---------- Data ----------

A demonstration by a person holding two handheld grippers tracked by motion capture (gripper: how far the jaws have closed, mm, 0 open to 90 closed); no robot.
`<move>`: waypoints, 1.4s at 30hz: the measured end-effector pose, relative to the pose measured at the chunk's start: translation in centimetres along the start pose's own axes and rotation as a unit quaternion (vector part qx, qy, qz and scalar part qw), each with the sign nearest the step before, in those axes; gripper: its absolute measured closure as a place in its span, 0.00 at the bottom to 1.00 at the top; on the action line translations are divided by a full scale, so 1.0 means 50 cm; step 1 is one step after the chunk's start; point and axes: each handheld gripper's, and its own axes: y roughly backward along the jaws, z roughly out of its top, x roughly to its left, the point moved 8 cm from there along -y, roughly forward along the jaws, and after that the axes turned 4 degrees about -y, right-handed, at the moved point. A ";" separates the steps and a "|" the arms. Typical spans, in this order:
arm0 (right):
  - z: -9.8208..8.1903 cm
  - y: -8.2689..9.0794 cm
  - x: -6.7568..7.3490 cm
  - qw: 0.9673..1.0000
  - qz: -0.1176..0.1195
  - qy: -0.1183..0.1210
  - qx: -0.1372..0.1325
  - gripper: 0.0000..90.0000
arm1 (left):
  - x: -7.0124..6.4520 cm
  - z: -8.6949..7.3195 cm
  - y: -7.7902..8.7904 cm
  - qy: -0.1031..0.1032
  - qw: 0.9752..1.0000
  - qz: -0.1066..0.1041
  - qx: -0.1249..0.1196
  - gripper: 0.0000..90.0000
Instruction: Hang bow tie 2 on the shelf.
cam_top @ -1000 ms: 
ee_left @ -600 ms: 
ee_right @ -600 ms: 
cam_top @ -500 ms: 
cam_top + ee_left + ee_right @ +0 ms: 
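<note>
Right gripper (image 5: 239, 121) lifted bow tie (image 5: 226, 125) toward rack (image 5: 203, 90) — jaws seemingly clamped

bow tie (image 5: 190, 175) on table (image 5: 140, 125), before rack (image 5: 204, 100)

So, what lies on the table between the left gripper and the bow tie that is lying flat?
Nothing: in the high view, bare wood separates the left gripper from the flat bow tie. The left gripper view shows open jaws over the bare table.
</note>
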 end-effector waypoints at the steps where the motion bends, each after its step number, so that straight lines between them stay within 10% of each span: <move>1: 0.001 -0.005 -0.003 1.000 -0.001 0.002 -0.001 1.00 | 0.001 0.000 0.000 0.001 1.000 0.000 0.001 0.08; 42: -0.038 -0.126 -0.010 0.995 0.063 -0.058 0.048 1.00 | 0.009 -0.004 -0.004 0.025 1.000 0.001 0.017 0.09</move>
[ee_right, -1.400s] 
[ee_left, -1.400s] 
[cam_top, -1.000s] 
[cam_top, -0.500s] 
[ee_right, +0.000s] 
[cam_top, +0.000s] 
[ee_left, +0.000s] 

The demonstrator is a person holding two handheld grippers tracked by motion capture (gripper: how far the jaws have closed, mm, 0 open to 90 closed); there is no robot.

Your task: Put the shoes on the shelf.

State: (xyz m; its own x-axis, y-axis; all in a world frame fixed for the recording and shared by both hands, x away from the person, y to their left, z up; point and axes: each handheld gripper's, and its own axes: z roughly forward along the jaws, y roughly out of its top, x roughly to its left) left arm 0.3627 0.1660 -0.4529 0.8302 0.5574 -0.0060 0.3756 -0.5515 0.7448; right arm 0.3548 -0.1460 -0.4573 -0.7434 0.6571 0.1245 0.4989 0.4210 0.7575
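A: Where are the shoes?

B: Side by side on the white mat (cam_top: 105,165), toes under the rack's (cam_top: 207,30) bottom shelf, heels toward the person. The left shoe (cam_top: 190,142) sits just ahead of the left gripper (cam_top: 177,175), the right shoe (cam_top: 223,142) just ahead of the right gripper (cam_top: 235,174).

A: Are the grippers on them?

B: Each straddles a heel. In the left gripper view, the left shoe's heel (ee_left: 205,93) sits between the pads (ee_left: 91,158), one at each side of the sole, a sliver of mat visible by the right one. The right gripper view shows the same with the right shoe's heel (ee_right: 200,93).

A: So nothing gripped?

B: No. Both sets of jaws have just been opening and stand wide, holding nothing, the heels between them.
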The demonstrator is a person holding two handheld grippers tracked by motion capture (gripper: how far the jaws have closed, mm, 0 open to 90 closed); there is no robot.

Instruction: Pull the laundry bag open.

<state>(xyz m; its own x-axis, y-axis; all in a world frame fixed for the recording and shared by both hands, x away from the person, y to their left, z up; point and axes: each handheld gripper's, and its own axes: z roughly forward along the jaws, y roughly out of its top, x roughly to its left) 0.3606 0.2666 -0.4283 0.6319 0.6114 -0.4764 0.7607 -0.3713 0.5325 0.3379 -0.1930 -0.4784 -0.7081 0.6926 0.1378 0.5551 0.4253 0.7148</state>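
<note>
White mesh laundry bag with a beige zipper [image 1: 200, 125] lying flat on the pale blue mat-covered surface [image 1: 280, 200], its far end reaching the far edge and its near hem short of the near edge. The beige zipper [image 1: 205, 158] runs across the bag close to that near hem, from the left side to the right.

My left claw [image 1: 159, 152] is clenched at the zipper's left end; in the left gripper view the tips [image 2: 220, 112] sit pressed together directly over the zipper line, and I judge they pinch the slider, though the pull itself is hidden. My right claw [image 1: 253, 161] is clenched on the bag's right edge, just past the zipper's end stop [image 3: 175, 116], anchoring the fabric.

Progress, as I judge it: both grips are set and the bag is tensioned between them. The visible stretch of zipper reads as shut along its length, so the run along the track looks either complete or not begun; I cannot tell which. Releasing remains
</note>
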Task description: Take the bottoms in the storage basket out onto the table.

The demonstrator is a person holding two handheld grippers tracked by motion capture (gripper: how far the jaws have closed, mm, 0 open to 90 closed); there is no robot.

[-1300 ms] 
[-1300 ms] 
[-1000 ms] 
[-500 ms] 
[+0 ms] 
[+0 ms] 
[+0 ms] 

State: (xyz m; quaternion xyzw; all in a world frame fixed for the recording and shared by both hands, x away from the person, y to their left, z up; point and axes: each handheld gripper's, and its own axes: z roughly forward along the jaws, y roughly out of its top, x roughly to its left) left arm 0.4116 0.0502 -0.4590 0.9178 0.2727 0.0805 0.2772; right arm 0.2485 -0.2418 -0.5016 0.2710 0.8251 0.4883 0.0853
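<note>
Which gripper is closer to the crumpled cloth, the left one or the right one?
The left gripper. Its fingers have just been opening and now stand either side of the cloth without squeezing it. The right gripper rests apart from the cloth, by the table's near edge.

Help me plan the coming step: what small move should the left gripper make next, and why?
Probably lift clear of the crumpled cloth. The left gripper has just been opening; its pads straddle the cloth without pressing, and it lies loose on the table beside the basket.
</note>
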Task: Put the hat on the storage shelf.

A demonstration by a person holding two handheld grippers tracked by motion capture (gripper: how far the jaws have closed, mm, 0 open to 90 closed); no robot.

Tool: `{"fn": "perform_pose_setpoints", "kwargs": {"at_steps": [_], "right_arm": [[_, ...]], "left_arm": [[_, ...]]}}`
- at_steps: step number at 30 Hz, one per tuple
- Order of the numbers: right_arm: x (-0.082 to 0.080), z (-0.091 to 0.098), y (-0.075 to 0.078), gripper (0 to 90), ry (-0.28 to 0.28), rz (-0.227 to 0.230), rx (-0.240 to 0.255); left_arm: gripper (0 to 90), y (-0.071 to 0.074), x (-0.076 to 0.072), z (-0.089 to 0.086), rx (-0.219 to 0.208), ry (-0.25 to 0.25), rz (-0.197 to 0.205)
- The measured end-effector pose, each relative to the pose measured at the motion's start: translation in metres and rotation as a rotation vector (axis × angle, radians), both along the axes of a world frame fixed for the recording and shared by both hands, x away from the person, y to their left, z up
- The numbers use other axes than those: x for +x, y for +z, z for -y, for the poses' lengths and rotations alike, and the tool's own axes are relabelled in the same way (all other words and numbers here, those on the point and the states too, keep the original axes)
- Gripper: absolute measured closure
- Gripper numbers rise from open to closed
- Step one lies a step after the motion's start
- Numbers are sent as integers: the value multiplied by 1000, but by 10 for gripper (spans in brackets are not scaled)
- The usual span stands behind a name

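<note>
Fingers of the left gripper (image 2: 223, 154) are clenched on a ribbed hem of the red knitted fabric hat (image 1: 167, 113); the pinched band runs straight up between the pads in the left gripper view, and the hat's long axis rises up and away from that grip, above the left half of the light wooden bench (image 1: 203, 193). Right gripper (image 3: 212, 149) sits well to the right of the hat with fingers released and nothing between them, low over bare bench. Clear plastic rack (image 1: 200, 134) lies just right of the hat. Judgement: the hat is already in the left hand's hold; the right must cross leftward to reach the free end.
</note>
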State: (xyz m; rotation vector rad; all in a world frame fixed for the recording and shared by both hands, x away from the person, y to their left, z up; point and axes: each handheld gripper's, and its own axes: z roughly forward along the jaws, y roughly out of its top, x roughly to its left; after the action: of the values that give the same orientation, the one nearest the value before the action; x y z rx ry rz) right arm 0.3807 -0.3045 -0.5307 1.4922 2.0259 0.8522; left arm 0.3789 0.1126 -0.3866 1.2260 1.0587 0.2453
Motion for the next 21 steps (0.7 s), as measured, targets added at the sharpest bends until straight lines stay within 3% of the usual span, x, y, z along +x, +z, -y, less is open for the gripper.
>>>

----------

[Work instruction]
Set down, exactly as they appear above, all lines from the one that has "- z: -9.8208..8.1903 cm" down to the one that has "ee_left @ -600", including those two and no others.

[Answer to this exercise]
  - z: -9.8208..8.1903 cm
  - y: -8.2689..9.0794 cm
  - x: -6.7568..7.3490 cm
  - qw: 0.9673..1.0000
  - qz: -0.1176..0.1195
  - qy: -0.1183..0.1210
  - qx: -0.1372..0.1325
  - gripper: 0.0000..90.0000
arm1 (left):
  - x: -7.0124..6.4520 cm
  - z: -8.6949..7.3195 cm
  - y: -7.7902..8.7904 cm
  - qy: -0.1031..0.1032
  - qw: 0.9752..1.0000
  - qz: -0.1066..0.1041
  - qx: -0.1249..0.1196
  - gripper: 0.0000..90.0000
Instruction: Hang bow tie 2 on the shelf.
cam_top @ -1000 ms: 
ee_left @ -600 ms: 

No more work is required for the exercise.